Re: [PATCH 1/2 v2] fdmap(2)

From: Alexey Dobriyan
Date: Tue Sep 26 2017 - 14:43:23 EST


On Sun, Sep 24, 2017 at 02:31:23PM -0700, Andy Lutomirski wrote:
> On Sun, Sep 24, 2017 at 1:06 PM, Alexey Dobriyan <adobriyan@xxxxxxxxx> wrote:
> > From: Aliaksandr Patseyenak <Aliaksandr_Patseyenak1@xxxxxxxx>
> >
> > Implement system call for bulk retrieveing of opened descriptors
> > in binary form.
> >
> > Some daemons could use it to reliably close file descriptors
> > before starting. Currently they close everything upto some number
> > which formally is not reliable. Other natural users are lsof(1) and CRIU
> > (although lsof does so much in /proc that the effect is thoroughly buried).
> >
> > /proc, the only way to learn anything about file descriptors may not be
> > available. There is unavoidable overhead associated with instantiating
> > 3 dentries and 3 inodes and converting integers to strings and back.
> >
> > Benchmark:
> >
> > N=1<<22 times
> > 4 opened descriptors (0, 1, 2, 3)
> > opendir+readdir+closedir /proc/self/fd vs fdmap
> >
> > /proc 8.31 Ä 0.37%
> > fdmap 0.32 Ä 0.72%
>
> This doesn't have the semantic problem that pidmap does, but I still
> wonder why this can't be accomplished by adding a new file in /proc.

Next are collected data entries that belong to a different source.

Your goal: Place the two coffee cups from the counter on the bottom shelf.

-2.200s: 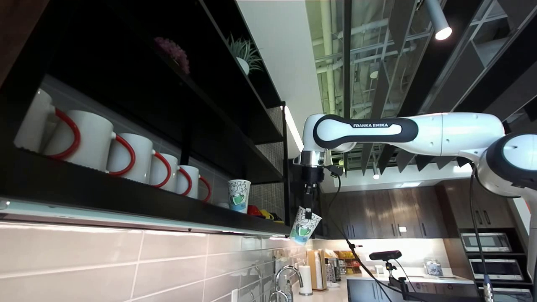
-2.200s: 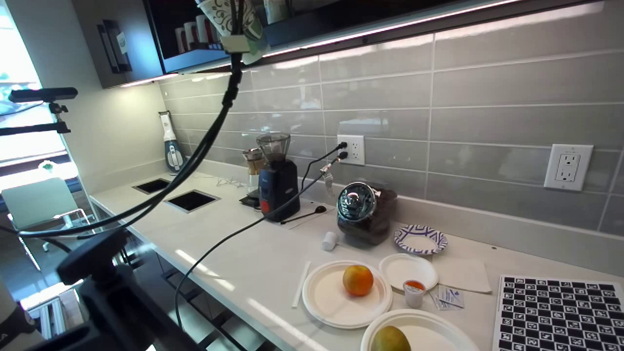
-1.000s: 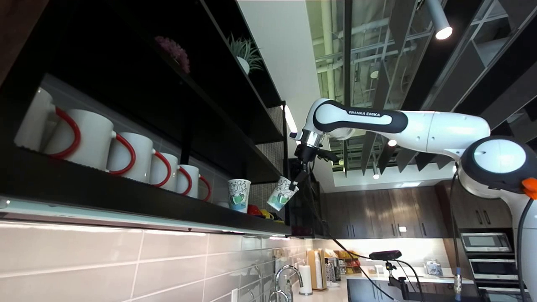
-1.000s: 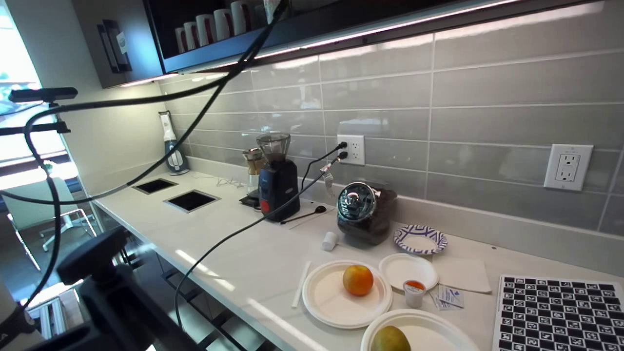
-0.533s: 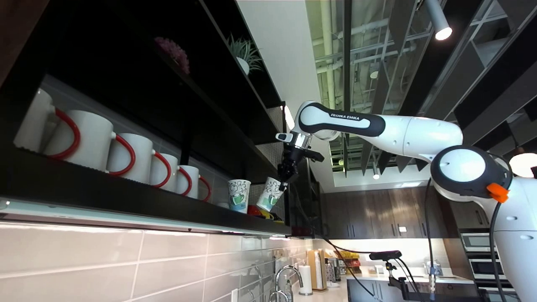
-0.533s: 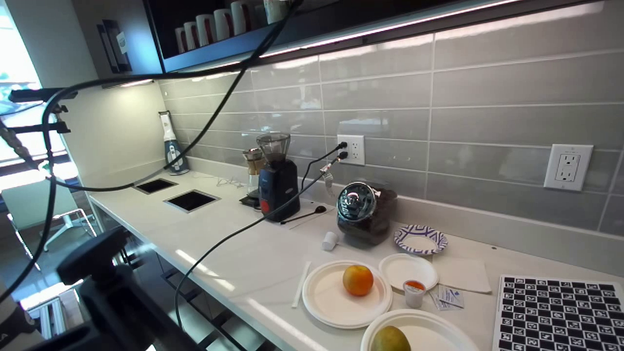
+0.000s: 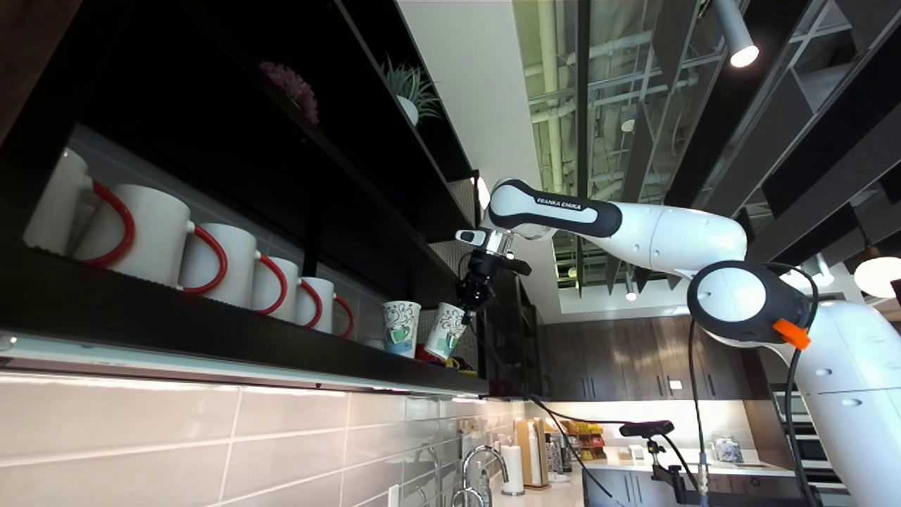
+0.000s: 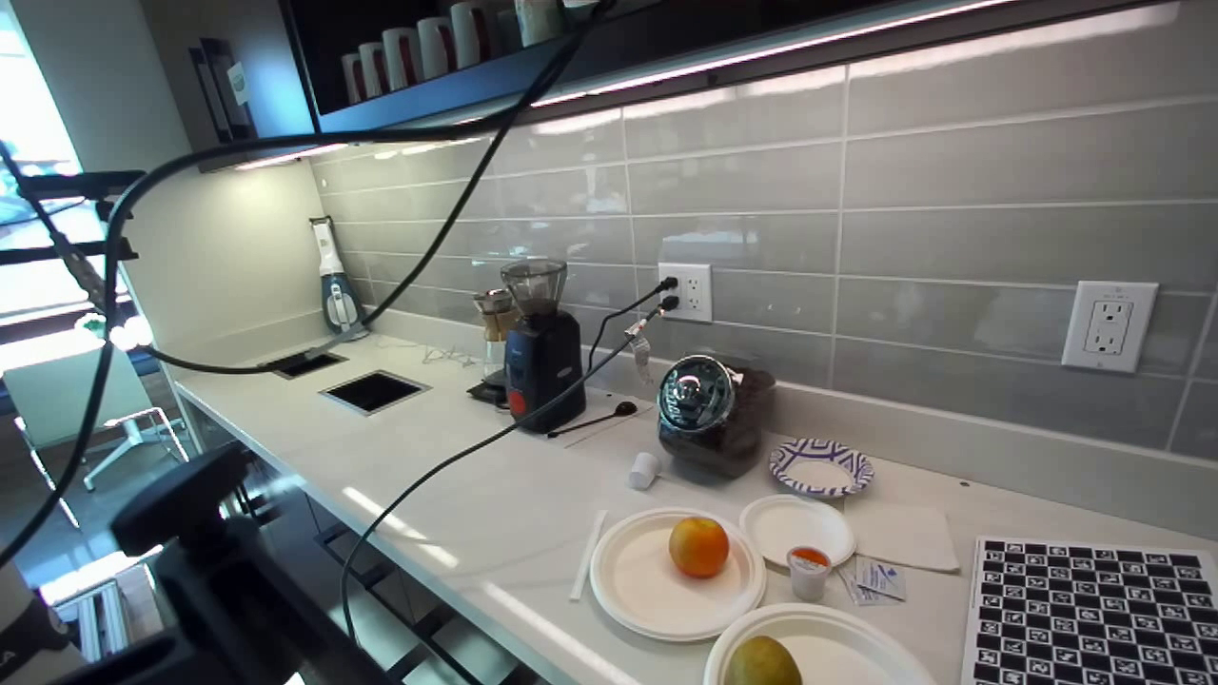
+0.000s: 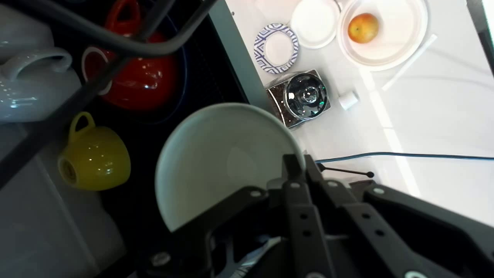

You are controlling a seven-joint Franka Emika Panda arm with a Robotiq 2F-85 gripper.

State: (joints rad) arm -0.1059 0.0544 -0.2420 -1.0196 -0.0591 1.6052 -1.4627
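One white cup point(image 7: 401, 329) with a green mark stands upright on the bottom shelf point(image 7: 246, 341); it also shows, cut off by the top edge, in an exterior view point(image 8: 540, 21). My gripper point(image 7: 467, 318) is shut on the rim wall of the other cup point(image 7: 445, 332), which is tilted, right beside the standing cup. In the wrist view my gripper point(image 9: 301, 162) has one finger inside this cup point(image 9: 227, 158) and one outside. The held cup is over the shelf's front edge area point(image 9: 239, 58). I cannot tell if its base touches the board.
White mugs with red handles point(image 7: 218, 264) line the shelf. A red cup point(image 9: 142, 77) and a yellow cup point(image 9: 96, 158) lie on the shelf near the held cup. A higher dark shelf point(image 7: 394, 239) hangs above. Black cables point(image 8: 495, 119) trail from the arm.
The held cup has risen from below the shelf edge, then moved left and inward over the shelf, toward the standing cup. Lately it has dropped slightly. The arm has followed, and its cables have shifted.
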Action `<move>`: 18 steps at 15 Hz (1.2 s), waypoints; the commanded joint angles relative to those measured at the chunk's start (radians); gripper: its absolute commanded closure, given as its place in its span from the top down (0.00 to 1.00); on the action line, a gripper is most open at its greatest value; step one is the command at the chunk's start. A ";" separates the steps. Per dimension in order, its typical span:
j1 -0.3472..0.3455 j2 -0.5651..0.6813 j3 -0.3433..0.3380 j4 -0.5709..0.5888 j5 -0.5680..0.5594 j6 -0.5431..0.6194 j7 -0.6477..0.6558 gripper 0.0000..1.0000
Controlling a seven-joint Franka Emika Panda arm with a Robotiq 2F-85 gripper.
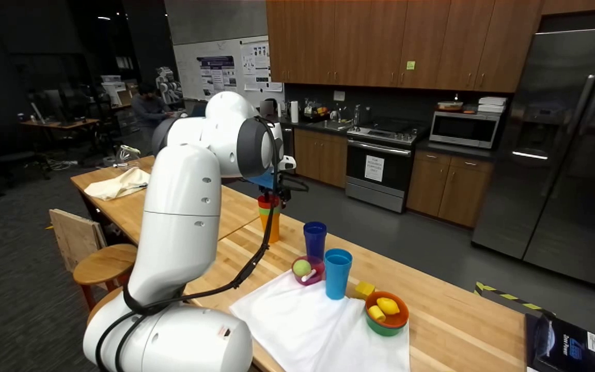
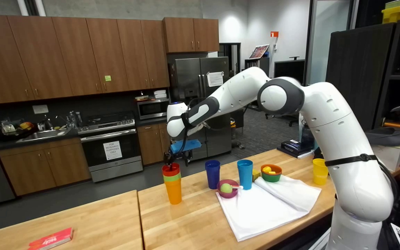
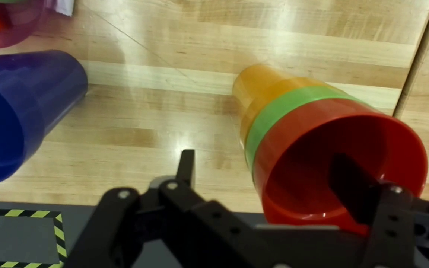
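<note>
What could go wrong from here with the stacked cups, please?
One finger reaches into the red cup, so a sideways move could tip the stack. The stack stands near the edge of the table, so a tipped cup might fall off. The stack is nested, so the open gripper, on closing, might pinch more than the red cup.

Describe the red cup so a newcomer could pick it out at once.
On the wooden table, find the stack of nested cups between the seam and the dark blue cup. One gripper finger sits inside the red cup, the stack's topmost, above the green cup and orange cup.
</note>
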 commanded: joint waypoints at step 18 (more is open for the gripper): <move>0.052 0.004 -0.019 0.016 -0.103 -0.039 -0.006 0.08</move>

It can be done in /proc but the point of the exercise is to skip all the
overhead: in this case dcache, 1 descriptor for readdir, conversion
from binary to string.

The problem is much deeper, namely, EIATF people force everyone else
to cater to Unix shells so that they can do read() on them because
Unix shells can't do system calls like real programming languages.
The only way to fix this problem is to ignore Unix shells and start
introducing binary system calls so that normal people aren't forced
to make their programs slower than necessary.

Example: lsof(1) does close() from 3 to 1023 inclusive on startup.
I don't know why but it does it. 1 syscall = 1 us, 1000 syscalls = 1 ms
wasted because all of them will return -EBADF normally. With fdmap(2),
lsof would do 2 fdmap() calls (1 real + 1 to confirm no more descriptors
are available + 0 closes in normal situation). That's 2 syscalls vs 1020.

Obviously, for binary model to work fdmap(2) needs to be complemented
by other system calls all of which will bypass /proc for, say, extracting
/proc/$PID/fd/$i symlink content and fdinfo. Currently, if you use
fdmap(2) you still have to fish in /proc for the rest of the data.